**Aim of the task**
In the listing below, find the line containing "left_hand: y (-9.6" and the line containing "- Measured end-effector". Repeat exactly those two lines and every line between them.

**Collected data**

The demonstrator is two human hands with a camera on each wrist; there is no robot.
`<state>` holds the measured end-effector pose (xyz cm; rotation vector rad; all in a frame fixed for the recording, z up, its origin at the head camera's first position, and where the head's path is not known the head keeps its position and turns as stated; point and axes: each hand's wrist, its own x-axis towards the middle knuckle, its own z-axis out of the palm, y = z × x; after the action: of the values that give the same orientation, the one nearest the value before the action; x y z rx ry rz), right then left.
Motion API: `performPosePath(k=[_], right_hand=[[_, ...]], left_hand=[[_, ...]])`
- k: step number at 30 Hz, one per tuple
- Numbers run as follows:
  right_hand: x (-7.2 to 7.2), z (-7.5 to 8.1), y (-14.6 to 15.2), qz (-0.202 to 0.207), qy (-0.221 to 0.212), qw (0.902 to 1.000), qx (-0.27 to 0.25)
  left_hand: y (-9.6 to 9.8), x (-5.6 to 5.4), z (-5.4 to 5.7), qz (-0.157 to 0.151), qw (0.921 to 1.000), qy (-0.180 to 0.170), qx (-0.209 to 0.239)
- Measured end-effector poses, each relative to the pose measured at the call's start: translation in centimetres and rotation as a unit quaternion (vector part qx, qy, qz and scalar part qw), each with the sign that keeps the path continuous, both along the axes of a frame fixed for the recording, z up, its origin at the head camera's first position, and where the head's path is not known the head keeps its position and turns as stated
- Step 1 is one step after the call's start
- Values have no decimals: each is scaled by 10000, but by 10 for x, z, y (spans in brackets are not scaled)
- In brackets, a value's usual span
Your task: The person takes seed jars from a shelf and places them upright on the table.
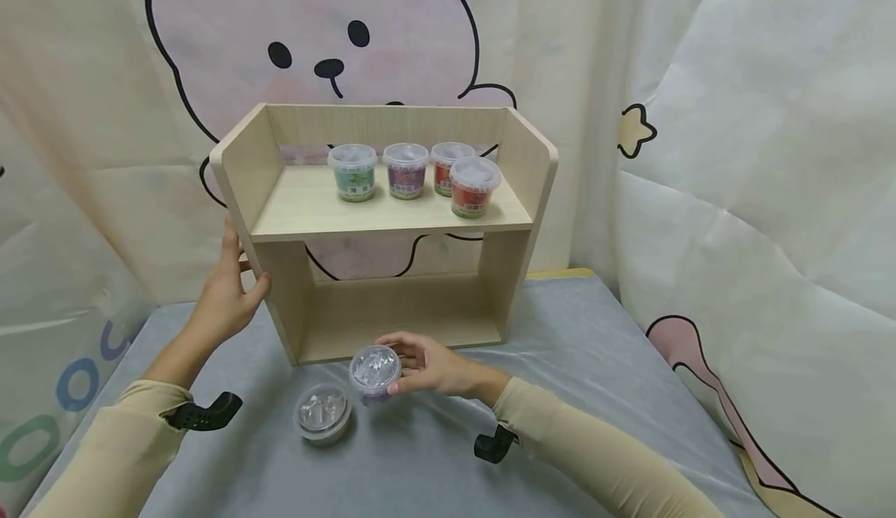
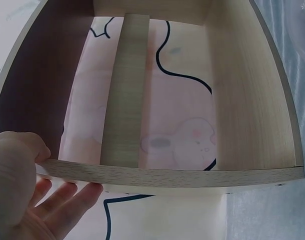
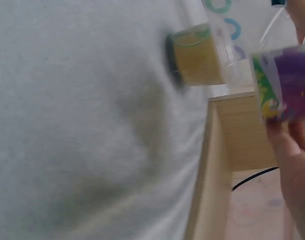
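My left hand (image 1: 227, 296) grips the left side panel of a two-tier wooden shelf (image 1: 301, 218). In the left wrist view the thumb lies on one side of the panel's edge, with fingers on the other. My right hand (image 1: 441, 366) holds a small purple tub (image 1: 374, 372) with a clear lid above the table, before the shelf. The right wrist view shows the tub's purple label (image 3: 292, 82) with green and white parts. Left of it, another clear-lidded tub (image 1: 323, 415) stands on the table; it looks yellow in the right wrist view.
On the upper tier stand a green tub (image 1: 355, 180), a purple-labelled tub (image 1: 406, 178) and two red tubs, one red tub (image 1: 470, 197) nearer the front. A grey-blue cloth (image 1: 560, 425) covers the table. Behind hangs a printed curtain (image 1: 560, 51).
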<state>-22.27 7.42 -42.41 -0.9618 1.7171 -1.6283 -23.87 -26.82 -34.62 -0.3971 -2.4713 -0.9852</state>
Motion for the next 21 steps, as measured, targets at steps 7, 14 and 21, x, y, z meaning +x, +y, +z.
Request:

**Task solution**
  left_hand: y (-9.6 to 9.8), x (-5.6 to 5.4), z (-5.4 to 5.7), qz (-0.157 to 0.151), qw (0.921 to 1.000), qy (-0.180 to 0.170), qx (-0.209 to 0.239)
- Measured end-effector poses, each relative to the pose measured at the call's start: translation in centimetres and rotation as a unit quaternion (vector part qx, qy, qz and scalar part qw), each with the sign that keeps the path continuous, both along the axes of a frame fixed for the recording, z up, its origin at the head camera's first position, and where the head's path is not known the head keeps its position and turns as stated

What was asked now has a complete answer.